Exact copy, no pictures: return only the lines below from the line with "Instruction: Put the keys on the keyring" up to and including the line with "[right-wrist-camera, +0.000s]".

--- PROVIDED DATA ---

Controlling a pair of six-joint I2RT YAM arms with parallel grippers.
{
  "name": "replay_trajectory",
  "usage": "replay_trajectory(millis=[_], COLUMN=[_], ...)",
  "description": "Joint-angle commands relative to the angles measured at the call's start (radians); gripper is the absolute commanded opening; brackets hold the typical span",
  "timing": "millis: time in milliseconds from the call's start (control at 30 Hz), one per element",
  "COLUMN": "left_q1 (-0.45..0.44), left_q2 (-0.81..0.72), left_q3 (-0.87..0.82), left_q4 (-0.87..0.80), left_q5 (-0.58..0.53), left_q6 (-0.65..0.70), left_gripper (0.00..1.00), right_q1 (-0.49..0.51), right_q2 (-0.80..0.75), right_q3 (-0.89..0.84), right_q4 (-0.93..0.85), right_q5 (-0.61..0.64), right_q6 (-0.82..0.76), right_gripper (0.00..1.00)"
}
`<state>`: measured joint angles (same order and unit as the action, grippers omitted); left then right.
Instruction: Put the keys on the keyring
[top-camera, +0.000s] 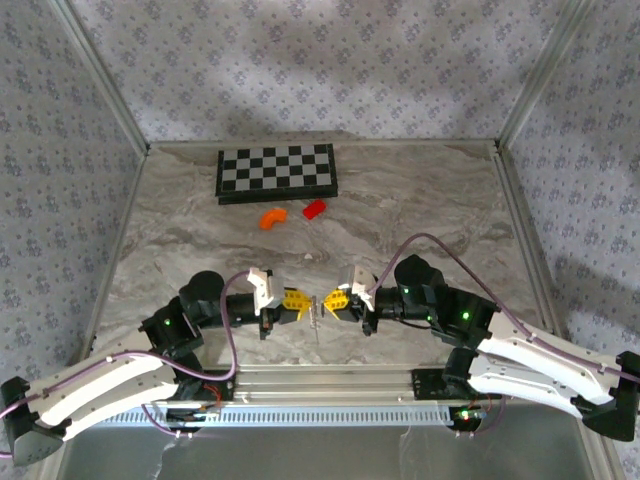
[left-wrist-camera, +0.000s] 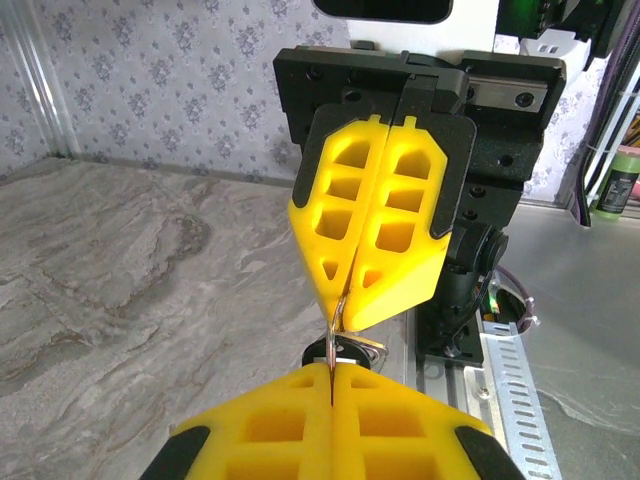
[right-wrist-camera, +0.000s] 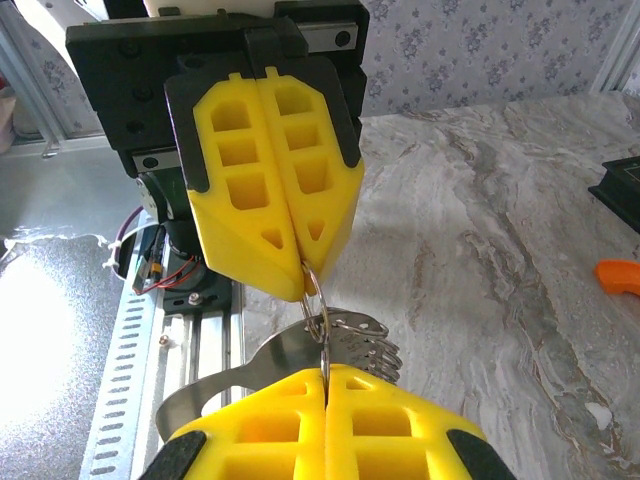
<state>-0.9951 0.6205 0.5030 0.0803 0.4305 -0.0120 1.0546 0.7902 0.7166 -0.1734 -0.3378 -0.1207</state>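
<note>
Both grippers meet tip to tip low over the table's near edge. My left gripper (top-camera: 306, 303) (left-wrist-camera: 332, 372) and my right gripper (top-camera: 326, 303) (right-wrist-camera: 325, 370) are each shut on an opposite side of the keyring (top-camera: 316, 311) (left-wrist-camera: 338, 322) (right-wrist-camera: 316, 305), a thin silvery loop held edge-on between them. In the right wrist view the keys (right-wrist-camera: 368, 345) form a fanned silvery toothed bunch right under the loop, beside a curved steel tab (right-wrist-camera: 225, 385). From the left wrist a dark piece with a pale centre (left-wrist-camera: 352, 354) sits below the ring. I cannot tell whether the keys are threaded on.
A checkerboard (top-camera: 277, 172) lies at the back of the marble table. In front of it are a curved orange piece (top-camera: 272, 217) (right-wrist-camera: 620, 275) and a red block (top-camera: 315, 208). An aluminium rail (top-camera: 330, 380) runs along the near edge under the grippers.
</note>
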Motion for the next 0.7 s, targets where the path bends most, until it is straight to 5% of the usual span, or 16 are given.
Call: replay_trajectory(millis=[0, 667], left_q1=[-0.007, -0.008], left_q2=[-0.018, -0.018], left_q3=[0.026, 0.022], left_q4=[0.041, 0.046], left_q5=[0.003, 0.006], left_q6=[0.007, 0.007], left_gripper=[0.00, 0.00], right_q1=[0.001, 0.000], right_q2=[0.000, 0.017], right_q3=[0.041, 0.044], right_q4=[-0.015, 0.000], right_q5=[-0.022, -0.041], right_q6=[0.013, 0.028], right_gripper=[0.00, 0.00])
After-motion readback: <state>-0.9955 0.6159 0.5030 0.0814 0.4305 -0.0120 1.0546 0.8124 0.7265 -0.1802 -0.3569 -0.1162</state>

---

### COMPLETED TASK
Instruction: Put the keys on the keyring
[top-camera, +0.000s] 
[left-wrist-camera, +0.000s] 
[right-wrist-camera, +0.000s] 

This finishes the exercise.